Legislation that would allow casino gambling in Georgia appears to be dead for the year, after the bill’s sponsor told The Atlanta Journal-Constitution that he does not have the votes to get it out of committee.
State Sen. Brandon Beach, R-Alpharetta, acknowledged he was at least one vote short of a majority on the Senate Regulated Industries Committee, which had been set to consider Senate Bill 79 on Monday.
“I am not discouraged,” Beach said. “I will double down and plan to crisscross the state starting in April” to build support for the bill in 2018.
State Rep. Ron Stephens, R-Savannah, who sponsored similar legislation in the House, said despite this setback they are not giving up. The constitutional amendment that would be required to allow casinos can’t go before voters before November 2018 anyway.
“We see it as a two-year process,” Stephens said.
Social conservatives said Beach’s proclamation of the bill’s demise was clearly good news.
“This is a big win for families, for the economy and for our government,” said Mike Griffin, the public affairs director of the Georgia Baptist Missionary Board. “Part of the success comes from what I would call a ‘perfect storm’ of social conservatives and economic conservatives.”
The Faith & Freedom Coalition of Georgia had made stopping the expansion of gambling one of its top priorities for this legislative session.
“The ABCs of casinos are addiction, bankruptcy and crime, including human trafficking and government corruption,” said David Baker, the coalition’s executive director.
While many opponents of the bill celebrated, one urged caution.
“Nothing is dead until the 40th day,” state Sen. Bruce Thompson, R-White, said, noting that lawmakers still have nearly 40 percent of the 40-day legislative session to go. While this Friday marks the key deadline of Crossover Day, there are ways for Beach and supporters to revive the measure should they see an opportunity.
Indeed, Stephens, the House casino sponsor, said there may be other pieces of legislation that could be amended to include the casino plan. Opponents, he joked, will surely “be watching me closely.”
Casino and entertainment giant MGM, which has invested tens of thousands of dollars into expanding gambling in Georgia, said it “has the highest respect for the thoughtful process underway in Georgia.”

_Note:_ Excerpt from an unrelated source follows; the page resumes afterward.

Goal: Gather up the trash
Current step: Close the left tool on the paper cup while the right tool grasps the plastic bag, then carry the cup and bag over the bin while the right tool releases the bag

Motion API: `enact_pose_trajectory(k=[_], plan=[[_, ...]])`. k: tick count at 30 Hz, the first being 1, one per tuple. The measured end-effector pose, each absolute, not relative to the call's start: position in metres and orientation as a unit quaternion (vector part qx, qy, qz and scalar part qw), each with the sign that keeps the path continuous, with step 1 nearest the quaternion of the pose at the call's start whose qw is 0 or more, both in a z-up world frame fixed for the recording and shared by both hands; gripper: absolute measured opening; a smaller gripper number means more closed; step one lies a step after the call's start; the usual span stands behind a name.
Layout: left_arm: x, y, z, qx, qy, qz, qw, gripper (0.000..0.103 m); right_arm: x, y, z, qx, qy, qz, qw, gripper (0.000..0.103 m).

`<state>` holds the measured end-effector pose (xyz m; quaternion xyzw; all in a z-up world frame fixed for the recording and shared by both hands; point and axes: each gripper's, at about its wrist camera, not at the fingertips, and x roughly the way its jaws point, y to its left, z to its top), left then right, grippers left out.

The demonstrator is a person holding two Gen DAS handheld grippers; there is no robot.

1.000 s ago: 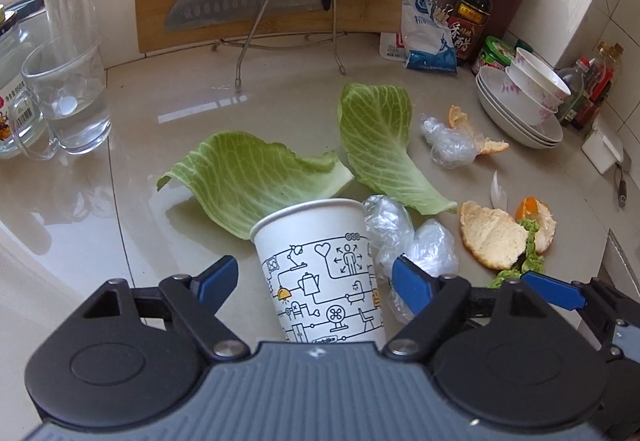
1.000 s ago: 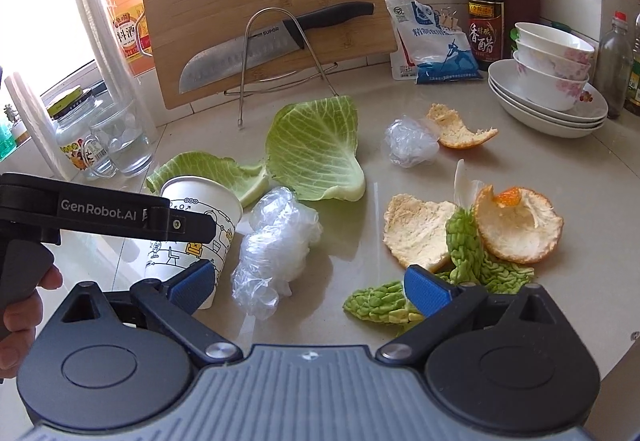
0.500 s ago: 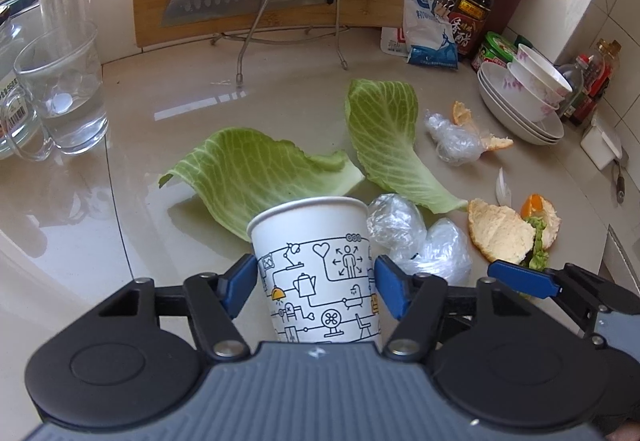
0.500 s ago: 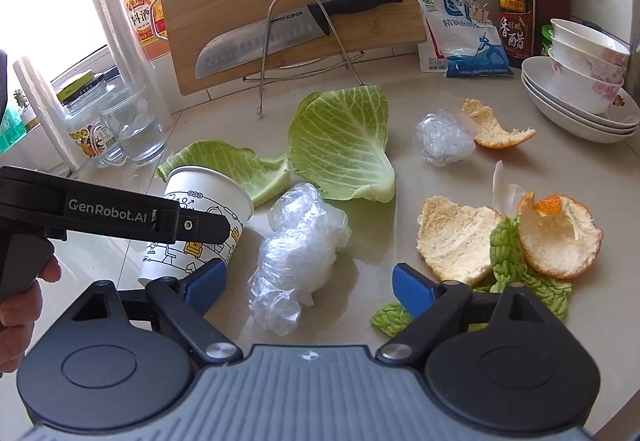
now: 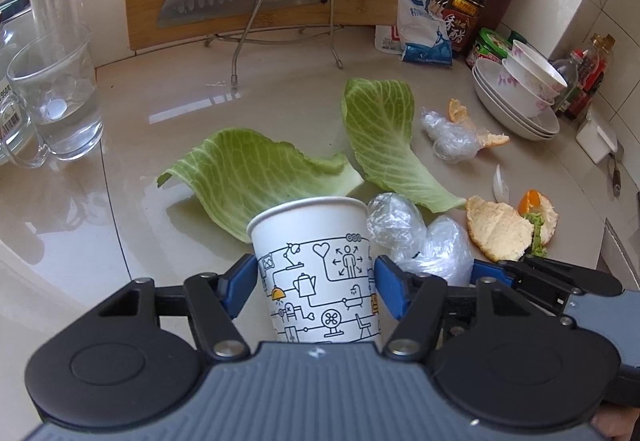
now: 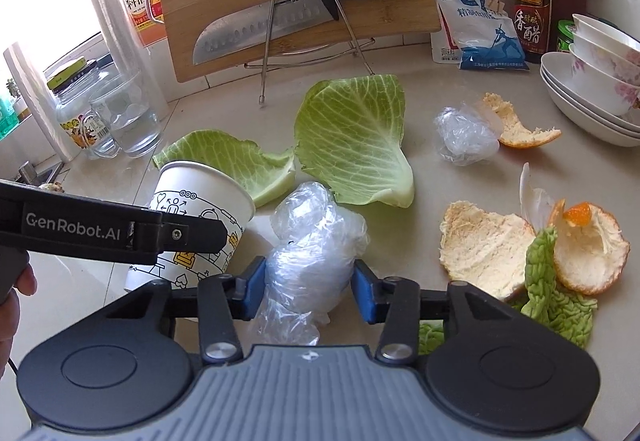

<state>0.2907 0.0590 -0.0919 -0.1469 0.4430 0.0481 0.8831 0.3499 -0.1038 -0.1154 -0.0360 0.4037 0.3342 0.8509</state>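
A white paper cup (image 5: 316, 241) with line drawings stands on the beige counter (image 5: 280, 101). My left gripper (image 5: 316, 283) is shut on it, its blue pads pressing both sides of the cup. In the right wrist view the same cup (image 6: 200, 197) shows behind the left gripper's black finger (image 6: 100, 229). Just right of the cup lies a crumpled clear plastic bag (image 6: 316, 233). My right gripper (image 6: 310, 283) straddles its near end with the jaws closing, and both pads touch the plastic.
Two cabbage leaves (image 6: 352, 137) (image 6: 232, 161), orange peels (image 6: 484, 245) (image 6: 516, 121), green scraps (image 6: 556, 297) and a second plastic wad (image 6: 464, 137) lie around. A knife (image 6: 296, 17) on a rack fronts the cutting board; bowls (image 6: 592, 89) at right, glass mug (image 6: 128, 117) at left.
The left jaws closed onto the paper cup. The right gripper moved left and forward over the plastic bag, and its jaws narrowed from wide open to touching it.
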Motion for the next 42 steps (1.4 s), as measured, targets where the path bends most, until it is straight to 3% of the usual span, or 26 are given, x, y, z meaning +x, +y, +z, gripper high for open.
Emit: enact_pose_trajectory(k=[26, 36, 42], plan=[[0.247, 0.009, -0.033, -0.059, 0.433, -0.031, 0.899, 0.063, 0.282, -0.168, -0.054, -0.026, 0.366, 0.304, 0.879, 0.049], [0.236, -0.073, -0.02, -0.018, 0.426, -0.139, 0.894, 0.063, 0.226, -0.26, -0.045, 0.005, 0.359, 0.207, 0.91, 0.049], [0.239, -0.14, -0.028, 0.0, 0.426, -0.218, 0.878, 0.063, 0.197, -0.337, -0.066, 0.027, 0.382, 0.098, 0.918, 0.049]])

“As the conversation continues, it’s important to consider the reality at hand,” MGM said in a statement. “Georgians are already gambling out of state and the benefits from that activity are all flowing to neighboring states.”
State Rep. Calvin Smyre, D-Columbus, the leading Democrat to support the idea, said the bill’s sudden death in the Senate surprised him.
“I thought for sure after the process of a study committee (last summer) with a bill that had significant economic development and a source of money for the HOPE scholarship funds it would get out of the committee,” Smyre said.
Beach is undeterred. He said he will visit local Rotary clubs, speak with education leaders, hospital administrators and anyone else who will listen to garner public backing.
Beach worked for months to craft a plan that could appease all factions. His original plan called for up to six casinos across the state and a track for horse racing.
The senator eventually pared that down to no more than two “destination resort” casinos with proceeds from a 20 percent tax going to a host of interests: HOPE scholarships, needs-based college grants, rural trauma care and rural hospitals, broadband Internet infrastructure, and raises for law enforcement.
In the end, no matter how he tried to divvy up the spoils, Beach could not pull the support he needed to get it out of committee.
“You can tell everyone, like Arnold Schwarzenegger said, ‘I’ll be back,’ ” Beach said.
Beach’s acknowledgment of his bill’s troubles has led some gambling proponents to turn their attention to a possible tribal casino. The United Keetoowah Band of the Cherokee, from Oklahoma, said this month that the tribe aimed to return to the North Georgia land it was driven from and build a gambling paradise atop it.
But Gov. Nathan Deal, who warmed to Beach’s plan this year, took a firm stance against the United Keetoowah’s proposal.
“My personal opinion is I don’t think we want that in our state,” Deal said of the tribe’s plan. “If it were to go to a federally designated Indian reservation, we lose that local control. And I’m not in favor of losing that control.”